- BRIEF
Would you return, word for word, the lines of the data below from the line with "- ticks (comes" through the line with "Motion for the", and no others?

- Stored dataset items

────

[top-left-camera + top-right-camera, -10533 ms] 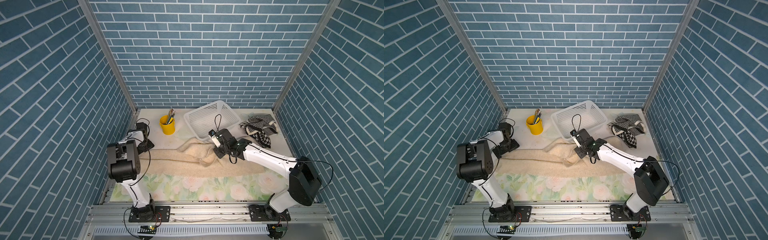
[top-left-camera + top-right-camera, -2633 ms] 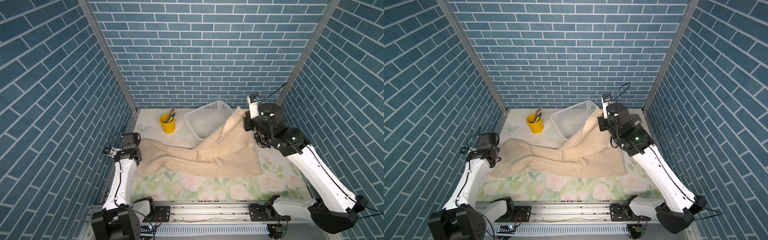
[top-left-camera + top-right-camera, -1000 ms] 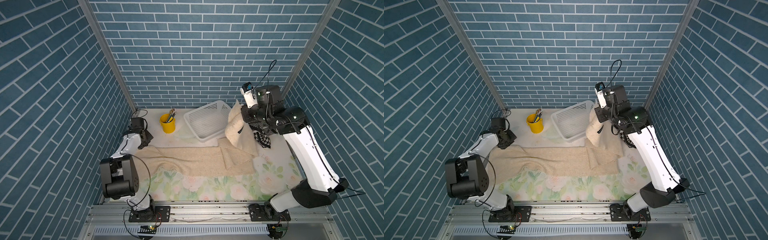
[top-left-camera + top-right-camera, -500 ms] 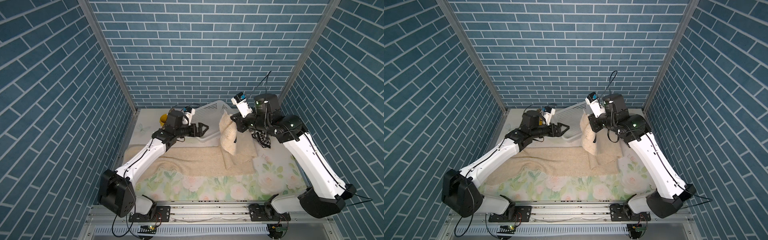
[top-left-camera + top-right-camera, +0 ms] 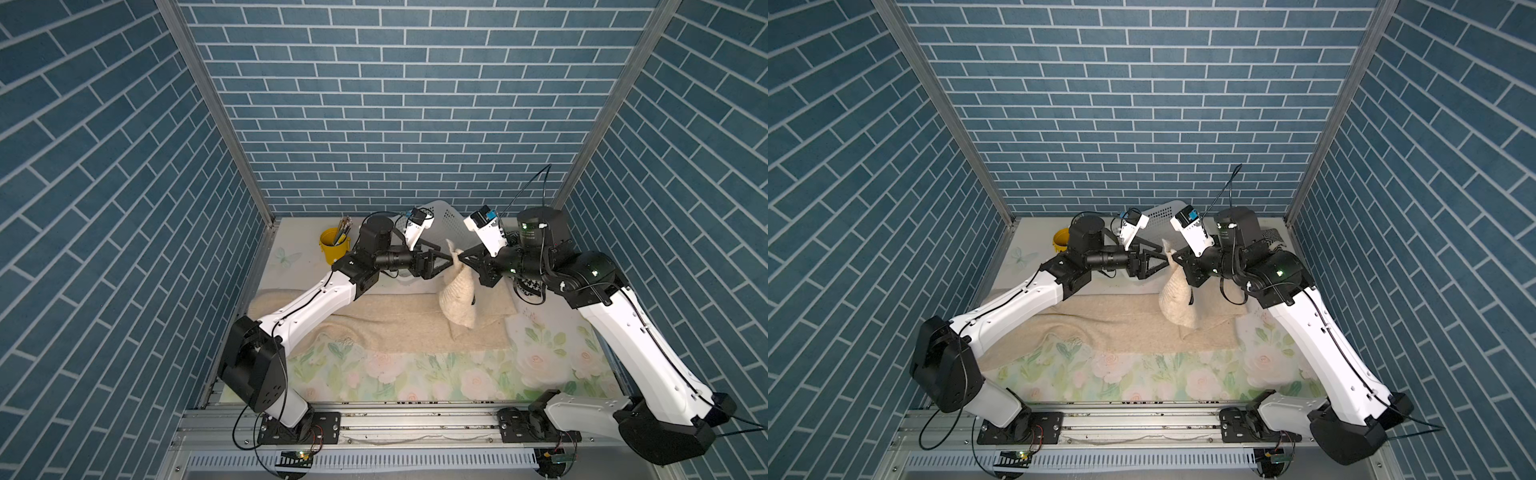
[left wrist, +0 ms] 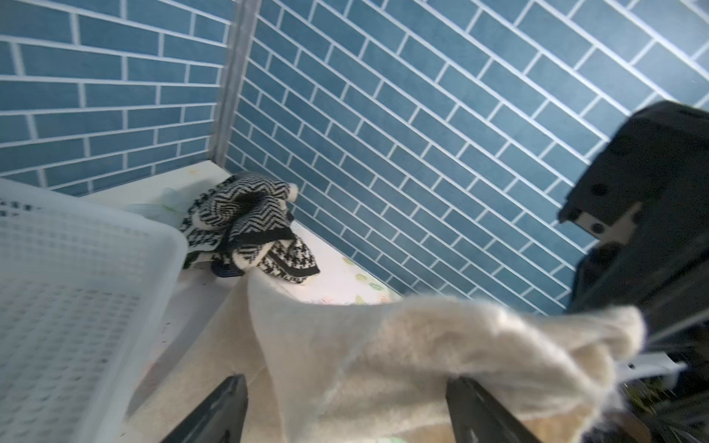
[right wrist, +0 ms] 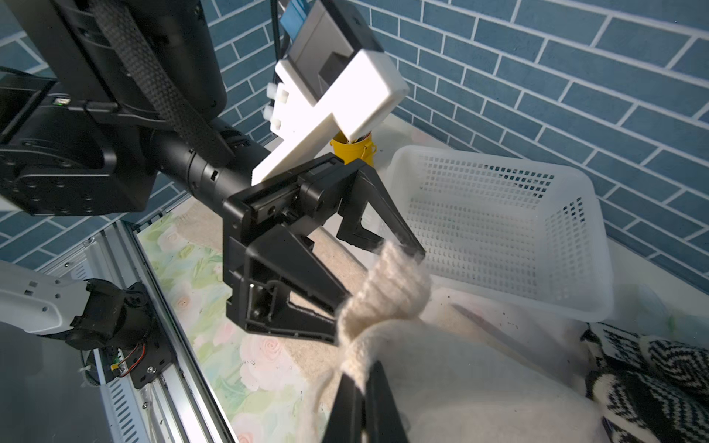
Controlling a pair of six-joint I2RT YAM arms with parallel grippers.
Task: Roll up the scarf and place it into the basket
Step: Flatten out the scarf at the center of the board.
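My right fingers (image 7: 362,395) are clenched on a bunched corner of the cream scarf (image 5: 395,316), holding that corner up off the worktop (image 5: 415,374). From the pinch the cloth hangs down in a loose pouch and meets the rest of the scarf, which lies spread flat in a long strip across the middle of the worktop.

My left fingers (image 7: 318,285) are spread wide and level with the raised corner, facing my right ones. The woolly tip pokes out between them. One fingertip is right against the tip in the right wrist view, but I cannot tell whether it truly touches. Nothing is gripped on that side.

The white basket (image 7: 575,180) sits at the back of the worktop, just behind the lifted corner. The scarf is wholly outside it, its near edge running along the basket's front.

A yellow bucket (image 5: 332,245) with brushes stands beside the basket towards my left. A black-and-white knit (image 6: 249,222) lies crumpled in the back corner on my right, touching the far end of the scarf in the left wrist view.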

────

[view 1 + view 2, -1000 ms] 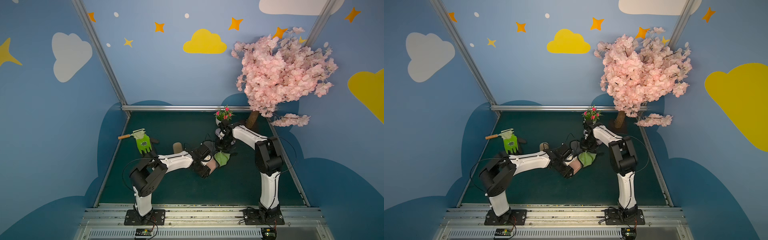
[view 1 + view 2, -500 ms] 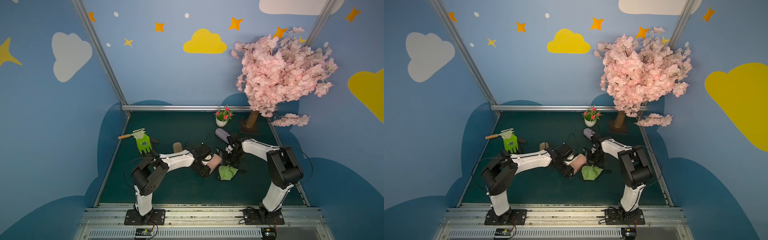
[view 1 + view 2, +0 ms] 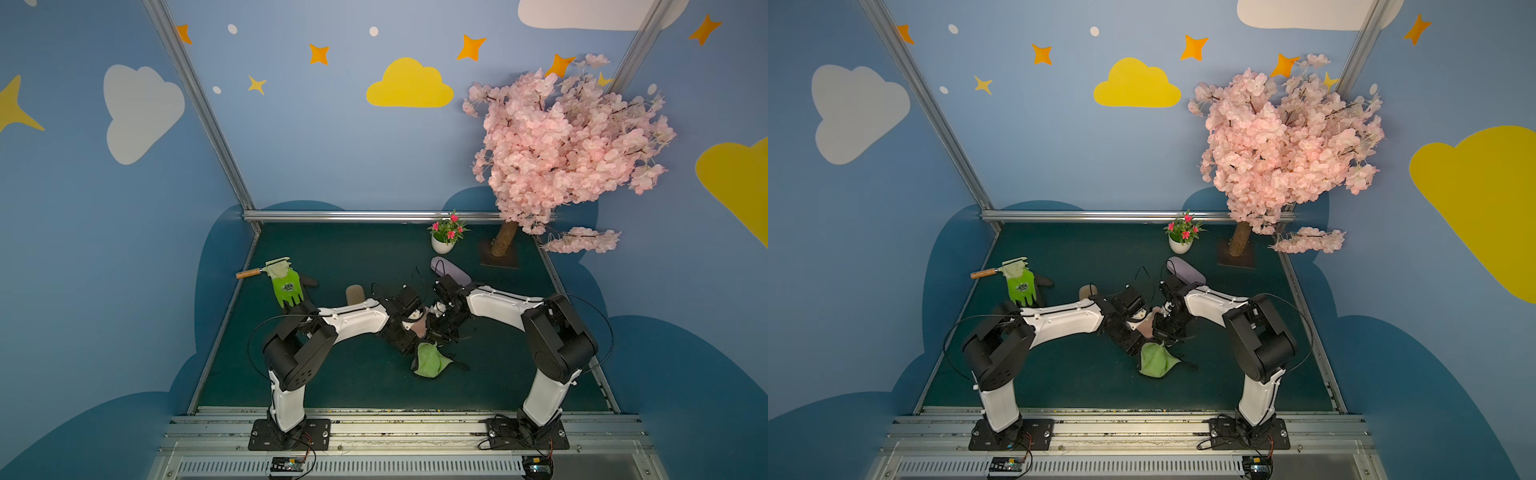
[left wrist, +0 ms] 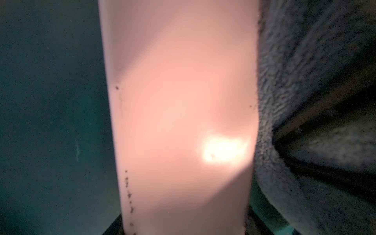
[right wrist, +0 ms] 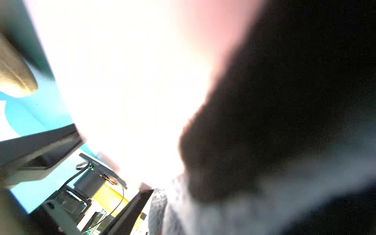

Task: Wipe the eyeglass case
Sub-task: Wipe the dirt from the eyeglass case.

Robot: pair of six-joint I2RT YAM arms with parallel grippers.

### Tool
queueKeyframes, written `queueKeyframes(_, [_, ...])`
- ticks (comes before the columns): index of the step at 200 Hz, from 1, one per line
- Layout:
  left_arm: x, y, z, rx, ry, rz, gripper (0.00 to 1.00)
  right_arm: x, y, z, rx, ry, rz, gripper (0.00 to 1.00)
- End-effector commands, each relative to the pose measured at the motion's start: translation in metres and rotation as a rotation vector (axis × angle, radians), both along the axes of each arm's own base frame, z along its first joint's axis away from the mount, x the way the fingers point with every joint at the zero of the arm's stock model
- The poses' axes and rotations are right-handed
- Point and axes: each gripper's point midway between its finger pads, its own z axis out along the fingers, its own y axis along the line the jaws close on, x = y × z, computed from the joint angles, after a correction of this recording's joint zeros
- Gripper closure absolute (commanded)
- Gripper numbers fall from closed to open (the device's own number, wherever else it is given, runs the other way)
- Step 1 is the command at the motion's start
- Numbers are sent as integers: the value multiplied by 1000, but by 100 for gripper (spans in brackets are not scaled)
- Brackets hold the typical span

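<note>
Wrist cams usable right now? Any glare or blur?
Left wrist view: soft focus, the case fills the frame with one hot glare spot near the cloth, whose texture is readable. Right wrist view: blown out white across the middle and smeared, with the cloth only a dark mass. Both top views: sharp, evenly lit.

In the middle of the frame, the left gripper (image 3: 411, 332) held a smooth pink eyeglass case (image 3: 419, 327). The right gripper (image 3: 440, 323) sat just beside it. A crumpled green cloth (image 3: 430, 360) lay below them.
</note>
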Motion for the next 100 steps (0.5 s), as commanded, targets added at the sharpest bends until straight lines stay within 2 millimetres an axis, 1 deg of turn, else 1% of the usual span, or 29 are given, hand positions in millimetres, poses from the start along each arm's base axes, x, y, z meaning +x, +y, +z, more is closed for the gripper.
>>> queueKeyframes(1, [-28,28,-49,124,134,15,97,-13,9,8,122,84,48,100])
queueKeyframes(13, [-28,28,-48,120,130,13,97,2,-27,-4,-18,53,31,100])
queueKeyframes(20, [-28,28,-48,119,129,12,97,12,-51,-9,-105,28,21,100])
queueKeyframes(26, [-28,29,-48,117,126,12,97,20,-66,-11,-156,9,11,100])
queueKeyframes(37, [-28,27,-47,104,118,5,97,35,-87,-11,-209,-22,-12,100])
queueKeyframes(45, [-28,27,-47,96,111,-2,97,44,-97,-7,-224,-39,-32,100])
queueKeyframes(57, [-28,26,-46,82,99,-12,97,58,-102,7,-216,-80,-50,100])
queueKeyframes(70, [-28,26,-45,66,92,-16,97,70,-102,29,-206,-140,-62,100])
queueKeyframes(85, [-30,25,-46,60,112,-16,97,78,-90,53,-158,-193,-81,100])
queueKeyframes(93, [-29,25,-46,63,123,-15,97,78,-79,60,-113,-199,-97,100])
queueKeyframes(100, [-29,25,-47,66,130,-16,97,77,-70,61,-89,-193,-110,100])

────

- YOUR SOLUTION
- ticks (comes before the columns): index of the step at 200 Hz, from 1, one per line
- Layout:
  left_arm: x, y, z, rx, ry, rz, gripper (0.00 to 1.00)
  right_arm: x, y, z, rx, ry, rz, gripper (0.00 to 1.00)
- End-effector commands, each relative to the pose measured at the motion's start: translation in metres and rotation as a rotation vector (axis × angle, radians), both along the axes of each arm's own base frame, z along its first joint's axis away from the mount, x the way the fingers point with every joint at the zero of the arm's stock model
- The poses' axes and rotations are right-handed
- Point and axes: each gripper's point midway between its finger pads, its own z axis out along the fingers, its own y axis along the line the jaws close on, x = y × z, computed from the joint angles, after a correction of this recording's joint zeros
- Gripper closure absolute (commanded)
- Gripper numbers fall from closed to open (the device's own number, wherever else it is given, runs the other way)
- Step 1 is the command at the motion's start
- Numbers are sent as integers: the value multiplied by 1000, but by 100 for gripper (spans in brackets are not scaled)
- Brackets hold the typical span

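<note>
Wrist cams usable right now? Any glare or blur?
Left wrist view: soft focus, the case fills the frame with one hot glare spot near the cloth, whose texture is readable. Right wrist view: blown out white across the middle and smeared, with the cloth only a dark mass. Both top views: sharp, evenly lit.

In the middle of the frame, the left gripper (image 3: 411, 332) held a smooth pink eyeglass case (image 3: 419, 327). The right gripper (image 3: 440, 323) sat just beside it. A crumpled green cloth (image 3: 430, 360) lay below them.
</note>
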Motion for the next 100 steps (0.5 s), as commanded, targets added at the sharpest bends until straight lines stay within 2 millimetres an axis, 1 deg of turn, else 1% of the usual span, or 29 are given, hand positions in millimetres, poses from the start along each arm's base axes, x, y, z meaning +x, +y, +z, more is closed for the gripper.

This completes the response.